Dos intérpretes à câmera, tudo em “A Forma da Água” se move com a liberdade de um musical. O filme cresce nesse ritmo, como se flutuasse de situação em situação embalado por uma combinação de temas instrumentais e faixas de produções da primeira metade do século passado — “Uma Noite no Rio”, com direito a performance de Carmen Miranda, é uma delas. Inventivo e ambicioso, sobretudo considerando o orçamento pequeno para os padrões de Hollywood (fala-se em apenas 19 milhões de dólares), o filme toma a trilha como ponto de partida para construir uma homenagem das mais delicadas ao cinema sem precisar recorrer aos grandes clássicos, como acontece com frequência numa indústria bastante focada nos próprios feitos.
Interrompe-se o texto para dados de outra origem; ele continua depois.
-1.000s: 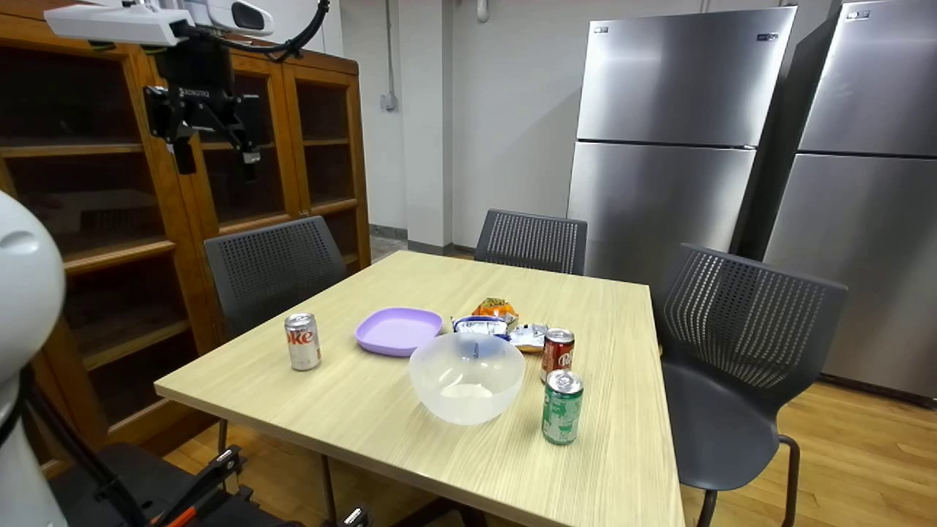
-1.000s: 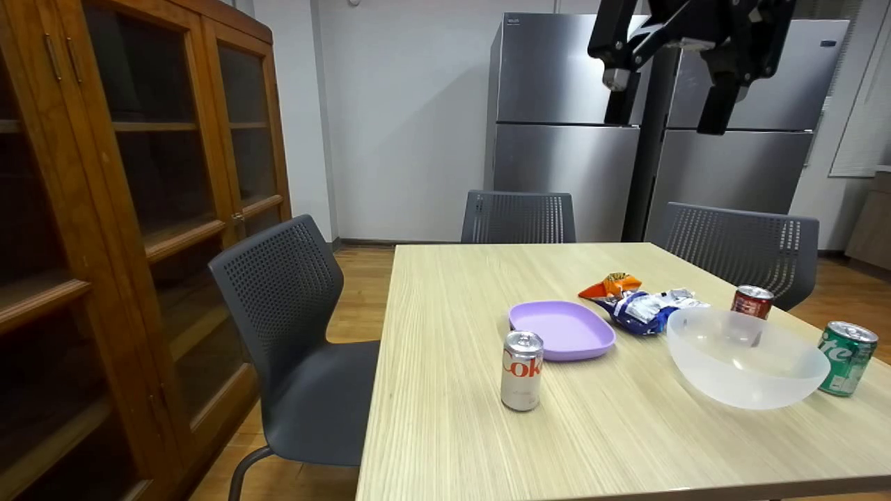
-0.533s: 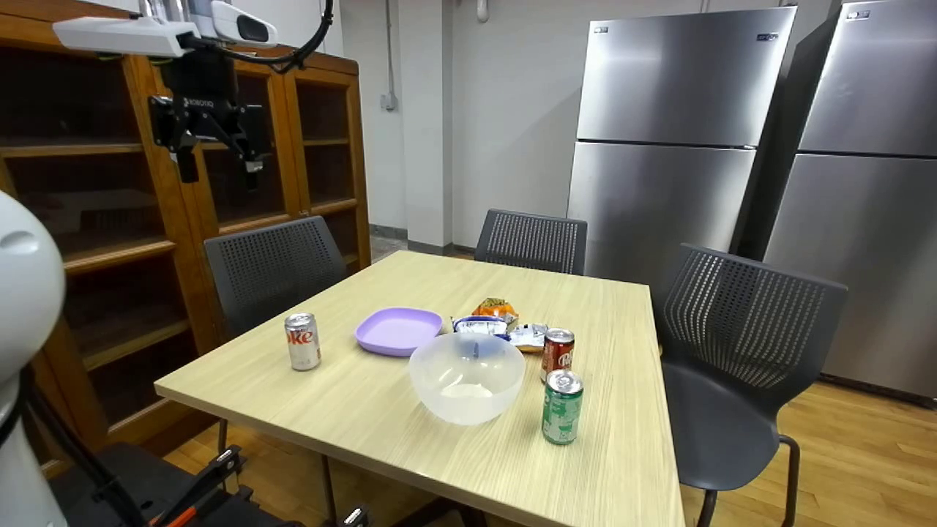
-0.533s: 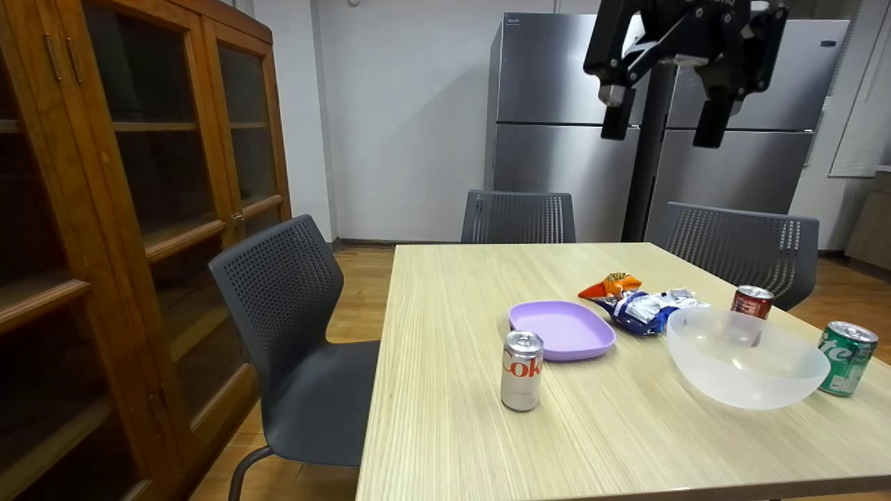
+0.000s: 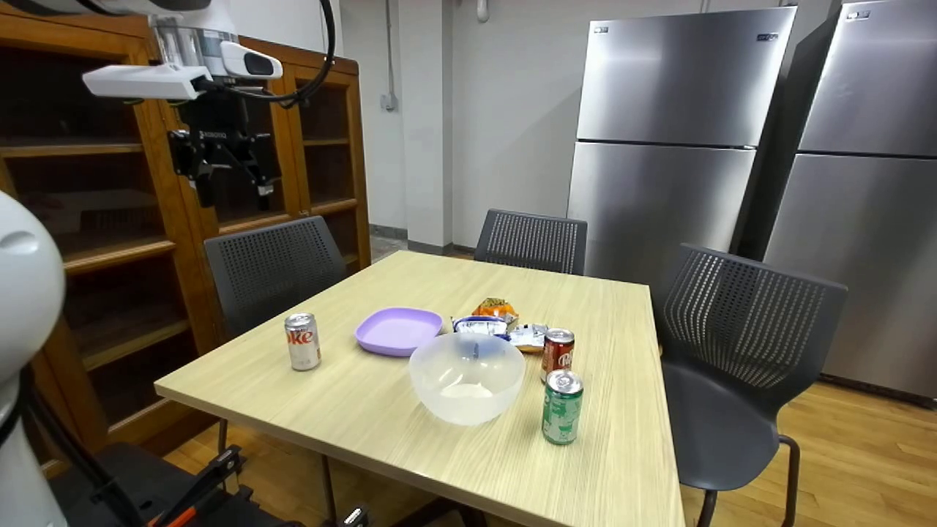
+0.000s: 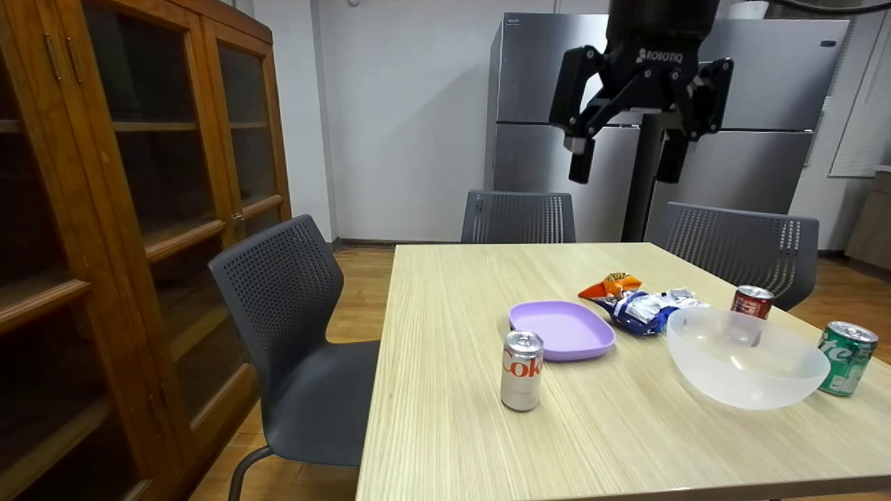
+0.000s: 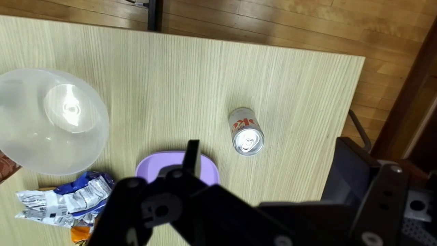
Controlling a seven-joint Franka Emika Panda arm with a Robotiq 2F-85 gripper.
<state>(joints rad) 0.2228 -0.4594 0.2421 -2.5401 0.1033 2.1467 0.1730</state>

Há tanta sinceridade e originalidade em sua declaração de amor pelo meio, por essa forma de contar histórias, que cada plano se desdobra em uma nova descoberta e confirma a impressão de que, aqui, toda joia é realmente rara. Pensando em retrospectiva, a sensação é de que Del Toro se preparou a vida inteira para chegar até esse ponto em que qualquer palavra parece pequena diante da força de suas imagens. Dizendo do modo mais simples possível: fazia tempo que um filme não me deixava assim, tão sem fala e sem fôlego.